Copy out each line from the start of the material below until the line with "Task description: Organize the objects", that line included.

======

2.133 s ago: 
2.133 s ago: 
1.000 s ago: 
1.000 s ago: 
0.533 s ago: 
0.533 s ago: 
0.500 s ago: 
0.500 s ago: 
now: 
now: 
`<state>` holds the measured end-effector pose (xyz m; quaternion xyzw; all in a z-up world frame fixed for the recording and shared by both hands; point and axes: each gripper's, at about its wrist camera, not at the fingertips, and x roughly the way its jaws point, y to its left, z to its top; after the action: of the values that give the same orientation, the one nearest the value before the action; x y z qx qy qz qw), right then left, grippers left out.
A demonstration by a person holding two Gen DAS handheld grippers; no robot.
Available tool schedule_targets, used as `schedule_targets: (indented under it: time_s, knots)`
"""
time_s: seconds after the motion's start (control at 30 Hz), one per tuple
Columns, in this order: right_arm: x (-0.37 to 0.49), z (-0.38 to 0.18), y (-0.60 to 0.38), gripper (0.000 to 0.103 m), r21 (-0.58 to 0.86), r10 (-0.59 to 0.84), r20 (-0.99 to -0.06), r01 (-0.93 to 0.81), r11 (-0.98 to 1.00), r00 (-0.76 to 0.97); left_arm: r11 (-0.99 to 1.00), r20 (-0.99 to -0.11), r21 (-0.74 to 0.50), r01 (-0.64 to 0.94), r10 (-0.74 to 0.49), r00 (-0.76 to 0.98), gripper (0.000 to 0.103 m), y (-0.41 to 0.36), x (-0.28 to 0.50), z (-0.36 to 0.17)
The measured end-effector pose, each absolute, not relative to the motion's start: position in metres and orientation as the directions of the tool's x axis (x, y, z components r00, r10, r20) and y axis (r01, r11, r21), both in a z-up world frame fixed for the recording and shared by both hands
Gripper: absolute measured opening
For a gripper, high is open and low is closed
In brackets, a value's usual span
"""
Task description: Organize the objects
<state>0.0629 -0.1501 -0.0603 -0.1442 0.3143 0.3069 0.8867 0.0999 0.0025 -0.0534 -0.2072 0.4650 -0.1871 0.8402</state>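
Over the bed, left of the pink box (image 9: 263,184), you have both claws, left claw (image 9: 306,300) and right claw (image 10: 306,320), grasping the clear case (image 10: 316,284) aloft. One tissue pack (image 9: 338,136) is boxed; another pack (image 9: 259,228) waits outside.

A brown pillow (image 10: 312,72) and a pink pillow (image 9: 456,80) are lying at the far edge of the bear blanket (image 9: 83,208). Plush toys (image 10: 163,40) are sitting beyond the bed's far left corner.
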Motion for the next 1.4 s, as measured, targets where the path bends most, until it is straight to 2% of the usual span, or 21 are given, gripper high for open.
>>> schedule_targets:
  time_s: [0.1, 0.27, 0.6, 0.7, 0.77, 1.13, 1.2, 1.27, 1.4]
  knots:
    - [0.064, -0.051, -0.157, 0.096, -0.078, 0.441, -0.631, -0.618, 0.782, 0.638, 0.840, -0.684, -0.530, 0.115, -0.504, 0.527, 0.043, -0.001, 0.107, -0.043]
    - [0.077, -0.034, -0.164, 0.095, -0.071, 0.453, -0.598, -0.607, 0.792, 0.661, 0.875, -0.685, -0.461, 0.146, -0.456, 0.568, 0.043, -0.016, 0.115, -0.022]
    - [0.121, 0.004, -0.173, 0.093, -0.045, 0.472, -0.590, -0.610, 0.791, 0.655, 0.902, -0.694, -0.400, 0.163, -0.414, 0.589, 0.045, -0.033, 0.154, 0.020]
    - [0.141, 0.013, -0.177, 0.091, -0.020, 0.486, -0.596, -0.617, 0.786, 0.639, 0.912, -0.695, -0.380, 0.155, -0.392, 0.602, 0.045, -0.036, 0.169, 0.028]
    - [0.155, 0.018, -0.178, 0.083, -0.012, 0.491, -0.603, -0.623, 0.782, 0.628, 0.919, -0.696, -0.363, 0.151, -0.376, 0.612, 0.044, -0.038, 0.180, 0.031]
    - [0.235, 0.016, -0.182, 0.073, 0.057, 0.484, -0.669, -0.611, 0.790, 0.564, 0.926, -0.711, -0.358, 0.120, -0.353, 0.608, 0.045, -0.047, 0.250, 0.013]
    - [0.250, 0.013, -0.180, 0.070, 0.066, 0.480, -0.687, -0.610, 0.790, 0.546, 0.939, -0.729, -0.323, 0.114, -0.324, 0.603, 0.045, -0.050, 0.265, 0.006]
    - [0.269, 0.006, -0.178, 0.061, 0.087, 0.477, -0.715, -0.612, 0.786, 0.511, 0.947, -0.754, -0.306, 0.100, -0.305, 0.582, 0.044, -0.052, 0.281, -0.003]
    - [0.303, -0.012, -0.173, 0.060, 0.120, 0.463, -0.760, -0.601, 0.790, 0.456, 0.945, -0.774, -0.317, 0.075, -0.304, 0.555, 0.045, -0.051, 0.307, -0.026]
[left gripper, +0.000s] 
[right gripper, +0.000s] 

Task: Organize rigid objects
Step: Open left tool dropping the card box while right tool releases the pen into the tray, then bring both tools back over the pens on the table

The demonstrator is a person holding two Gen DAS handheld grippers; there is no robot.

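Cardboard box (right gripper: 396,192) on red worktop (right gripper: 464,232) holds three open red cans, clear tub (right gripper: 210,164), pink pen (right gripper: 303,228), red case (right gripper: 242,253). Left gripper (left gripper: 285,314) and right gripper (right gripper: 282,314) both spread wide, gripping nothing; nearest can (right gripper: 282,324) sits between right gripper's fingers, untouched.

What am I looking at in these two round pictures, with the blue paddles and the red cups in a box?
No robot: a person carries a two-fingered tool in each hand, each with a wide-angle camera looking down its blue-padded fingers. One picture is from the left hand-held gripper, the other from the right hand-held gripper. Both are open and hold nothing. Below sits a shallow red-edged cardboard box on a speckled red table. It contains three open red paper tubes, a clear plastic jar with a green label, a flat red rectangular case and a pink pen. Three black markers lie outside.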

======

§ WRITTEN REPLY:
2.133 s ago: 
2.133 s ago: 
1.000 s ago: 
1.000 s ago: 
0.533 s ago: 
0.533 s ago: 
0.500 s ago: 
0.500 s ago: 
now: 
now: 
`<state>` holds the measured end-effector pose (xyz m; quaternion xyzw; all in a z-up world frame fixed for the recording and shared by both hands; point and axes: each gripper's, at about its wrist camera, not at the fingertips, and x roughly the way its jaws point, y to its left, z to its top; after the action: of the values that give the same orientation, the one nearest the value before the action; x y z qx qy qz qw), right then left, grippers left out.
A demonstration by a person holding two Gen DAS handheld grippers; no robot.
Available tool schedule_targets, used as `schedule_targets: (indented under it: time_s, knots)`
"""
time_s: seconds after the motion's start (control at 30 Hz), one per tuple
Columns, in this order: right_arm: x (-0.37 to 0.49), z (-0.38 to 0.18), y (-0.60 to 0.38), gripper (0.000 to 0.103 m), r21 (-0.58 to 0.86), r10 (-0.59 to 0.84), r20 (-0.99 to -0.06), r01 (-0.93 to 0.81), r11 (-0.98 to 1.00), r00 (-0.76 to 0.97); left_arm: r11 (-0.99 to 1.00), r20 (-0.99 to -0.11), r21 (-0.74 to 0.50), r01 (-0.64 to 0.94), r10 (-0.74 to 0.49), r00 (-0.76 to 0.98), gripper (0.000 to 0.103 m), y (-0.41 to 0.36), x (-0.28 to 0.50), z (-0.36 to 0.17)
The measured end-effector pose, each absolute, not relative to the motion's start: position in metres and orientation as the directions of the tool's x axis (x, y, z components r00, r10, r20) and y axis (r01, r11, r21), both in a z-up world frame fixed for the recording and shared by both hands
Gripper: absolute measured opening
For a gripper, high is open and low is closed
In brackets, a value's usual span
"""
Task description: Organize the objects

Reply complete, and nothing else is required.